Using the data below, return the stretch from the line that contains "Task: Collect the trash" through the line that contains "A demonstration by", both included, exactly as it stands and nothing beyond it.

◆ ◆ ◆ ◆

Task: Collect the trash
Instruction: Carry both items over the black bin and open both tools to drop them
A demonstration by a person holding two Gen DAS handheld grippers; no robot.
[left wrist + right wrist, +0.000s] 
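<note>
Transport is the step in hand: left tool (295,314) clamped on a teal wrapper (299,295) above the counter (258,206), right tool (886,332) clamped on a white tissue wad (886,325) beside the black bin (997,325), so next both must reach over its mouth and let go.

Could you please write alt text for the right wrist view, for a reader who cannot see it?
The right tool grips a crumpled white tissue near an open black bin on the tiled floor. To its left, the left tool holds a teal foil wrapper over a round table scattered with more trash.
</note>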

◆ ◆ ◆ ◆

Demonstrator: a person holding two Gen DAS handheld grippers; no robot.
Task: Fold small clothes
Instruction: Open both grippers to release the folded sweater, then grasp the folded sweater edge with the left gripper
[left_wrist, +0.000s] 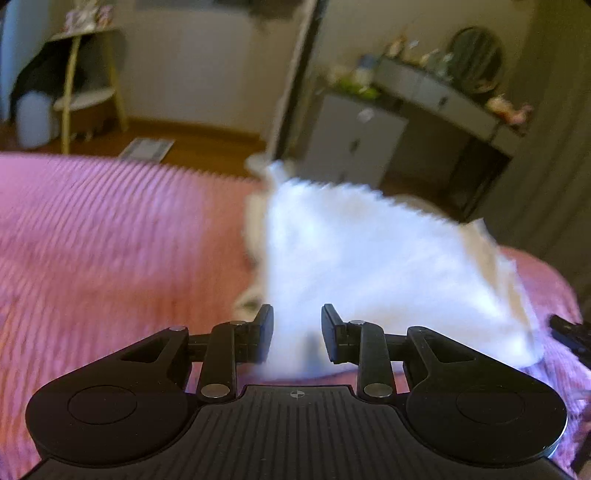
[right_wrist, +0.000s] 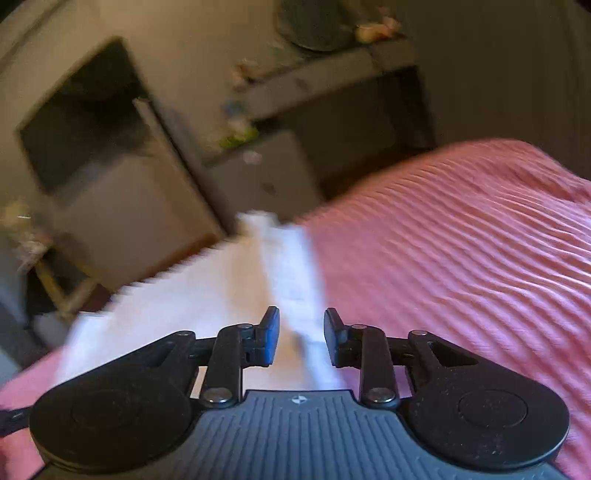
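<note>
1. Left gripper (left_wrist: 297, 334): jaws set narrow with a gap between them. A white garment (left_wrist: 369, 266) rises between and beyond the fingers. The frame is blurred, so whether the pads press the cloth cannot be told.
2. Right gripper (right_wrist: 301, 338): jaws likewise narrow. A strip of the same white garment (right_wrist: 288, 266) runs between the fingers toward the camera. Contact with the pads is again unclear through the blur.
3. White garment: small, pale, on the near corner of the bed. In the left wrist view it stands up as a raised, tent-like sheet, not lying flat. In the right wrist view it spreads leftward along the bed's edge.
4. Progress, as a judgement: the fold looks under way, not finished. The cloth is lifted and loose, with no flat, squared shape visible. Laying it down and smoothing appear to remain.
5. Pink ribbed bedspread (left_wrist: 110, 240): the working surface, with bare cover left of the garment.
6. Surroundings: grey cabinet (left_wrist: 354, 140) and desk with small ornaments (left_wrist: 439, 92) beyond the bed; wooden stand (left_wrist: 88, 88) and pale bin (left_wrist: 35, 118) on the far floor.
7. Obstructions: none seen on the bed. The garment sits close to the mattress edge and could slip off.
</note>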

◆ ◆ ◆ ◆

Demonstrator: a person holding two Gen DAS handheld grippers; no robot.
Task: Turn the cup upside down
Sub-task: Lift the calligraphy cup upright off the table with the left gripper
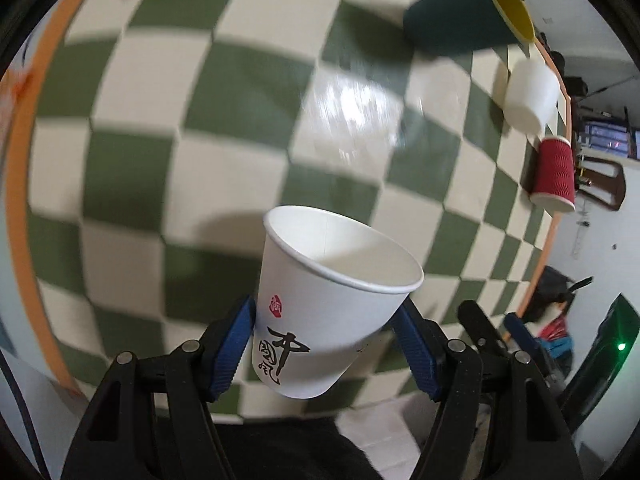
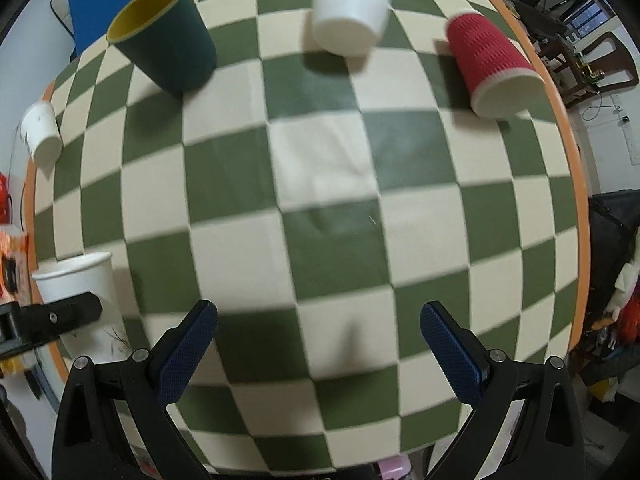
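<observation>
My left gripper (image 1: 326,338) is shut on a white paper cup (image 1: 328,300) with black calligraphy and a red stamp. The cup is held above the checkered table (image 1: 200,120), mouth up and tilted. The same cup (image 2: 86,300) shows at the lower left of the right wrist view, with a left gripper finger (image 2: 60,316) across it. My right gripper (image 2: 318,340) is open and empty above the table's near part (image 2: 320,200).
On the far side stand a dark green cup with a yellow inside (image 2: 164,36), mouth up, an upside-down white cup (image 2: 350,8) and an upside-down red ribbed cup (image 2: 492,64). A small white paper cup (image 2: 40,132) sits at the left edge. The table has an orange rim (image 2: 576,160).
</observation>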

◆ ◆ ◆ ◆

* Answer box
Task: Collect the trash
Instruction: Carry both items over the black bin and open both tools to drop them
A demonstration by a person holding two Gen DAS handheld grippers; no robot.

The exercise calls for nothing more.